Black and white photo of two men standing and smiling
Foreign policy paralysis has happened before. When Woodrow Wilson, left, tried creating the League of Nations in 1919, the U.S. Senate blocked American participation. Some analysts say the current level of partisanship is without precedent since the U.S. became a global superpower. (Reuters)

Global implications

These types of actions have major global implications, according to Peake. “The world doesn’t really address climate change without the U.S. on board.”

And bitter disagreements about international affairs aren’t new. In one famous example from 1919, the U.S. Senate rejected Woodrow Wilson’s plan for the precursor to the United Nations; the idea lay dormant for another three decades, through another world war.

The Senate later rejected the UN’s genocide convention for four decades, arms-control treaties and various climate accords. The chamber has also often blocked appointments over disputes.

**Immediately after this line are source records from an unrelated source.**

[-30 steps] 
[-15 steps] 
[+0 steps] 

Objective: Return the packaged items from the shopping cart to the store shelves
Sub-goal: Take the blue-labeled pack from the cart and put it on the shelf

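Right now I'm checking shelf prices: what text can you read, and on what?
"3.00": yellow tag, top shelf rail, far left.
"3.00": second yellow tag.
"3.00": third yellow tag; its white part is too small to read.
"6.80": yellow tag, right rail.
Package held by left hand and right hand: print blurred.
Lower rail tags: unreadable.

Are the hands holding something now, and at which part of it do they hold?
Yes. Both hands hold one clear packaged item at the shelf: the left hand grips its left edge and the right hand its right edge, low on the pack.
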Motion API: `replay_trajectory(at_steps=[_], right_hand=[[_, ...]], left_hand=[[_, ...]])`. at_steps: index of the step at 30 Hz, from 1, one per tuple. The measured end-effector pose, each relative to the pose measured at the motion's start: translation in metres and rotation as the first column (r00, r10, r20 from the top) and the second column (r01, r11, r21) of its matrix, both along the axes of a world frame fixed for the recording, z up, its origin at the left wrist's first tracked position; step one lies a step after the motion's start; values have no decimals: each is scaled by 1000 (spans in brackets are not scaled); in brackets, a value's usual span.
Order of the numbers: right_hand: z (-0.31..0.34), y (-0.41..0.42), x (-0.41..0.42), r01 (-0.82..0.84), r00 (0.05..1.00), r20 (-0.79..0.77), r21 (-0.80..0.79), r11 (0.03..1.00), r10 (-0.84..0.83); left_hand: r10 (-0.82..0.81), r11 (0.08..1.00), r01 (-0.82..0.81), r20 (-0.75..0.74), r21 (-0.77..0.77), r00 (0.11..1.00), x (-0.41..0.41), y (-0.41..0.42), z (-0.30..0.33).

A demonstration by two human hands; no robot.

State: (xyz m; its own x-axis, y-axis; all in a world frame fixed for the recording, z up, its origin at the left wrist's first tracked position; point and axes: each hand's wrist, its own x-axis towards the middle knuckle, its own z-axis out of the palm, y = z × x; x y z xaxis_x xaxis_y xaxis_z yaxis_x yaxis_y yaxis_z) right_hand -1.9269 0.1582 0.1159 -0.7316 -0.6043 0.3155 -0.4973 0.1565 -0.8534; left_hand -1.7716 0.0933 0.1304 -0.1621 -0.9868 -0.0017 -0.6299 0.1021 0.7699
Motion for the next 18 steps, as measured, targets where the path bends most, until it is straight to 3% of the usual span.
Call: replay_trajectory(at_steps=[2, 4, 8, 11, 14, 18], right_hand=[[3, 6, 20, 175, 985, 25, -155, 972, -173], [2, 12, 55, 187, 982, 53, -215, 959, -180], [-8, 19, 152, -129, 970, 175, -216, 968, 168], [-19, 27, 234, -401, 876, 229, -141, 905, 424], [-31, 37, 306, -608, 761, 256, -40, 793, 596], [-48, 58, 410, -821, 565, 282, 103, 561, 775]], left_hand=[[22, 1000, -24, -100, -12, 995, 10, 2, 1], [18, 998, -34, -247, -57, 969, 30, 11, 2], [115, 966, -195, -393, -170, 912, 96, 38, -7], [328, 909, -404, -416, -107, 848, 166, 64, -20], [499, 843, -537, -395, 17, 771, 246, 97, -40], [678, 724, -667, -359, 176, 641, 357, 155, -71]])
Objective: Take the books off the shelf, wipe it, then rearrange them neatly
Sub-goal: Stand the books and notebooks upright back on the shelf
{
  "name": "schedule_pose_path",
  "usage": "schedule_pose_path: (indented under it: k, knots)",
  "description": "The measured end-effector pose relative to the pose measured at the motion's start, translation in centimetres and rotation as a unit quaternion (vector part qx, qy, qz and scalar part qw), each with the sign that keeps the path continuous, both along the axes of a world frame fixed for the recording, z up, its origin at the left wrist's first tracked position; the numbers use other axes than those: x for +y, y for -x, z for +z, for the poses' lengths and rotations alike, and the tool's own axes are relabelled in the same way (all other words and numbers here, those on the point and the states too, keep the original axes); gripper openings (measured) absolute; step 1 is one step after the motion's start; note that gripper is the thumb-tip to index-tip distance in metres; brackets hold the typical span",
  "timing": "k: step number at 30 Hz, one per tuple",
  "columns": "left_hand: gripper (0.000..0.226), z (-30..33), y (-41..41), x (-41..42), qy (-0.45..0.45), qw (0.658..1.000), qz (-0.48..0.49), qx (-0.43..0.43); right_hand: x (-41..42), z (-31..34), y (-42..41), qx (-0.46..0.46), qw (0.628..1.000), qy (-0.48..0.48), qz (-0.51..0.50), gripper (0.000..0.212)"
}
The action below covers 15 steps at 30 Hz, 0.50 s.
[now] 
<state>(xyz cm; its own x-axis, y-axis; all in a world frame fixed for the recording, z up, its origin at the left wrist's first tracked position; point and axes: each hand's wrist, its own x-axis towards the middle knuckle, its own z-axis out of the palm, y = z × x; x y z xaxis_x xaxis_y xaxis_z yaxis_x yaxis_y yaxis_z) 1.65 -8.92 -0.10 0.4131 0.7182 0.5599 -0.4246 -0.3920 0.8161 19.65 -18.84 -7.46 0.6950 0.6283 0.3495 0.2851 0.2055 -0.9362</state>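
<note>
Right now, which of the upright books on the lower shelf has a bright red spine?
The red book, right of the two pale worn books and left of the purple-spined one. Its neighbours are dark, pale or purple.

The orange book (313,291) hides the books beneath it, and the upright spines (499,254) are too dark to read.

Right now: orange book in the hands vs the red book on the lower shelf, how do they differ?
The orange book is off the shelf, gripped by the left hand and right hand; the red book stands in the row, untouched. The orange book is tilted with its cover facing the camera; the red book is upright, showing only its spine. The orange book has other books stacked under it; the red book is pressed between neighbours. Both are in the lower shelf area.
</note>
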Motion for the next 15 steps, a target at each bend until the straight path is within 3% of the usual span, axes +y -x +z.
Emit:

But Peake says what’s happening in Washington right now is not a foreign policy disagreement — it’s about foreign policy becoming hostage to domestic disputes.

And it’s triggered separate blockades of senior military and senior diplomatic confirmations.

A smiling profile picture
Former football coach Tommy Tuberville, now a U.S. senator for Alabama, says a policy to fund abortions for military personnel has no basis in law. So he’s launched a blockade against senior military appointments in hopes of forcing a reversal of the policy. (Evelyn Hockstein/Reuters)

“This is not something you see typically in U.S. history,” Peake said, noting that in normal times, Alabama voters would punish Tuberville for blocking the confirmations.

Instead, because the U.S. is so polarized, they’re more likely to reward him for standing up to Democrats.

The benefits of messy debate

There are many examples throughout U.S. history where a little more argument might have helped matters.

In 2003, for example, there was little opposition to the Iraq war in Congress. Or McCarthyism and the Red Scare of the 1950s, abetted by bipartisan groupthink.

The catastrophic war in Vietnam is another example. In 1964, after only 40 minutes of debate, Congress voted to increase its military involvement in Vietnam — the vote was 416-0 in the House of Representatives and 88-2 in the Senate.

“Bipartisanship is not a cure-all,” Trubowitz said. “Too much of anything can be a bad thing.”

Soldier in military fatigues with face covered in black grime.
There are many examples in U.S. history of time when vigorous debate would have helped matters. Including during the Vietnam war, when the U.S. voted to increase its military action after almost no discussion and a 416-0 vote in Congress. (Reuters)

Jim Carafano, a national-security analyst who served on Donald Trump’s presidential transition team and has a long military and history background, said the unfilled positions are not ideal.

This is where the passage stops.